_What to produce_
Only a slice of the listing below is wanted. Retype the lines from the one containing "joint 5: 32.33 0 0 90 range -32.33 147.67" through the one containing "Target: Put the", exactly, both ends included.
=== Section Start ===
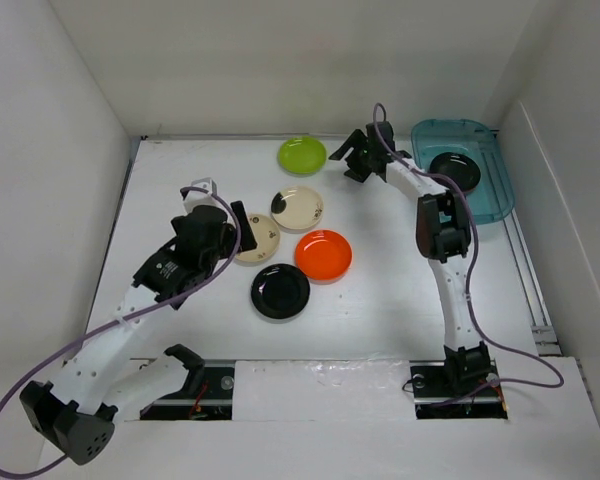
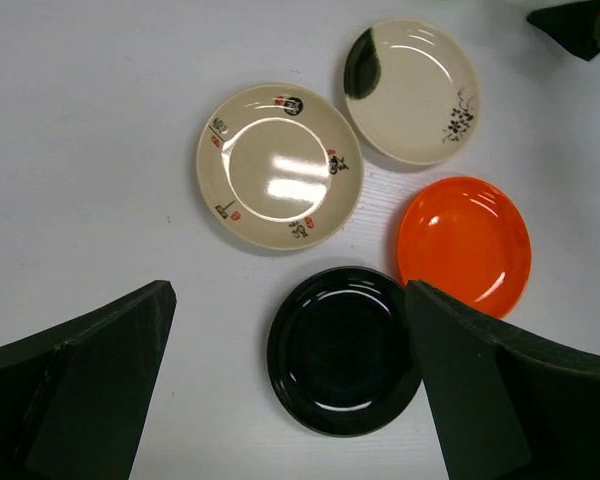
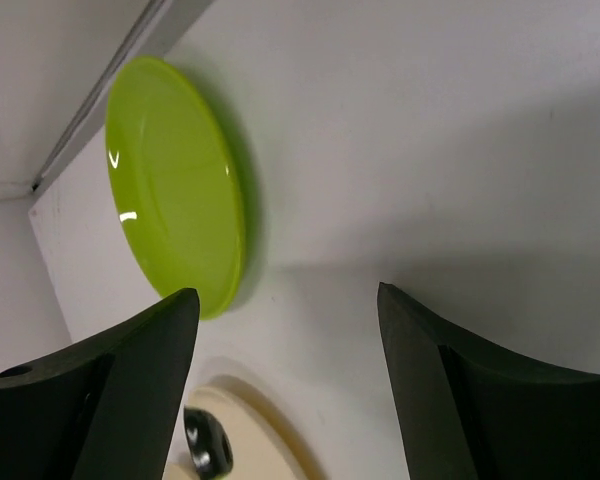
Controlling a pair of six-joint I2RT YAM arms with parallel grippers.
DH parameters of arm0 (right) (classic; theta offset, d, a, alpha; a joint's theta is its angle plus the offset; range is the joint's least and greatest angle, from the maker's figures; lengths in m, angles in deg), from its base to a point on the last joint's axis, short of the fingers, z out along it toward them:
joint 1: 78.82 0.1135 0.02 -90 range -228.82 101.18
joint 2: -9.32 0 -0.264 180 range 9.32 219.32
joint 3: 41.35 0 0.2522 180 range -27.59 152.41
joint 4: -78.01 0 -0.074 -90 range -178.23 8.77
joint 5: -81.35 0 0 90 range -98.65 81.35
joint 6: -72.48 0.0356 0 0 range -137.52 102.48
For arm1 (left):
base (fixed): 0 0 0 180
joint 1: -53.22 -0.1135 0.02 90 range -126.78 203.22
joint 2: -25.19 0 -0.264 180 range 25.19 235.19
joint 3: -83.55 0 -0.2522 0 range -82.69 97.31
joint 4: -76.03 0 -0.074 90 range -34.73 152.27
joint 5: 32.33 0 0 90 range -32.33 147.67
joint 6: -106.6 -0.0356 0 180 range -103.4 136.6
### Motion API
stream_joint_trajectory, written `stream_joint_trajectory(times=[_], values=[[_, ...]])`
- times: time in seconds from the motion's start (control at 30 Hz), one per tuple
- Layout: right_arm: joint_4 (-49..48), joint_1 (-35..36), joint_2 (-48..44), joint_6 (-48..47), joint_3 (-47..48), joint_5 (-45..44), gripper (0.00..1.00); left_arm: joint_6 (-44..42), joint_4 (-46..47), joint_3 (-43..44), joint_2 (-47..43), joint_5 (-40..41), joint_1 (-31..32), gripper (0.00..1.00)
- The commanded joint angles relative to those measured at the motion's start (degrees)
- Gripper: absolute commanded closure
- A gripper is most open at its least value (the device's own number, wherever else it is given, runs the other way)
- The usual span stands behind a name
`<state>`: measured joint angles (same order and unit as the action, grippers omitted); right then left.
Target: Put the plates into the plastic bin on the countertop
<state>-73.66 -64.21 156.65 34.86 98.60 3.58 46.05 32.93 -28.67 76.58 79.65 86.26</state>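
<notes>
Now, black plate point(image 1: 454, 170) inside bin point(image 1: 491, 192), lime plate point(image 1: 302, 154) outside

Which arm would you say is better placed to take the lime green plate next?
Right: the right gripper, open, sits beside the lime green plate, near the plastic bin; the left gripper hovers over a black plate.

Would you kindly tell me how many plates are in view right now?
6. On the countertop: lime green plate, dark-patched cream plate, lettered cream plate, orange plate, black plate. A second black plate lies in the plastic bin; more may hide beneath.
</notes>
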Motion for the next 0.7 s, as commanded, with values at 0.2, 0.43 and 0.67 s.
stream_joint_trajectory(times=[0.2, 0.43, 0.67], values=[[1.7, 2.1, -12.7, -1.7, -3.6, -6.3, 0.18, 3.3, 1.5, 13.6, 13.5, -5.1, -7.5, 0.00], [-0.1, 2.6, -15.8, -11.1, -16.7, 4.5, 0.18, 2.8, 1.5, 17.3, 13.6, -3.6, -10.4, 0.00], [-6.7, 5.0, -22.0, -17.1, -34.1, 13.1, 0.18, -0.2, 3.7, 15.2, 12.0, -8.6, -17.1, 0.00]])
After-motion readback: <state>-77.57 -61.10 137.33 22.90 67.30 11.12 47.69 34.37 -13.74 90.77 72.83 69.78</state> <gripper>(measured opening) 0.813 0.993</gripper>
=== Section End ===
_Answer section_
joint 5: 32.33 0 0 90 range -32.33 147.67
joint 6: -106.6 -0.0356 0 180 range -103.4 136.6
### Motion API
stream_joint_trajectory, written `stream_joint_trajectory(times=[_], values=[[_, ...]])`
- times: time in seconds from the motion's start (control at 30 Hz), one per tuple
- Layout: right_arm: joint_4 (-49..48), joint_1 (-35..36), joint_2 (-48..44), joint_6 (-48..47), joint_3 (-47..48), joint_5 (-45..44), gripper (0.00..1.00); left_arm: joint_6 (-44..42), joint_4 (-46..47), joint_3 (-43..44), joint_2 (-47..43), joint_5 (-40..41), joint_1 (-31..32), gripper (0.00..1.00)
- The commanded joint angles relative to those measured at the motion's start (degrees)
- Gripper: absolute commanded closure
- A gripper is most open at its least value (the device's own number, wherever else it is given, runs the other way)
- The usual span stands behind a name
`<state>`: measured joint angles (same order and unit as the action, grippers omitted); right then left.
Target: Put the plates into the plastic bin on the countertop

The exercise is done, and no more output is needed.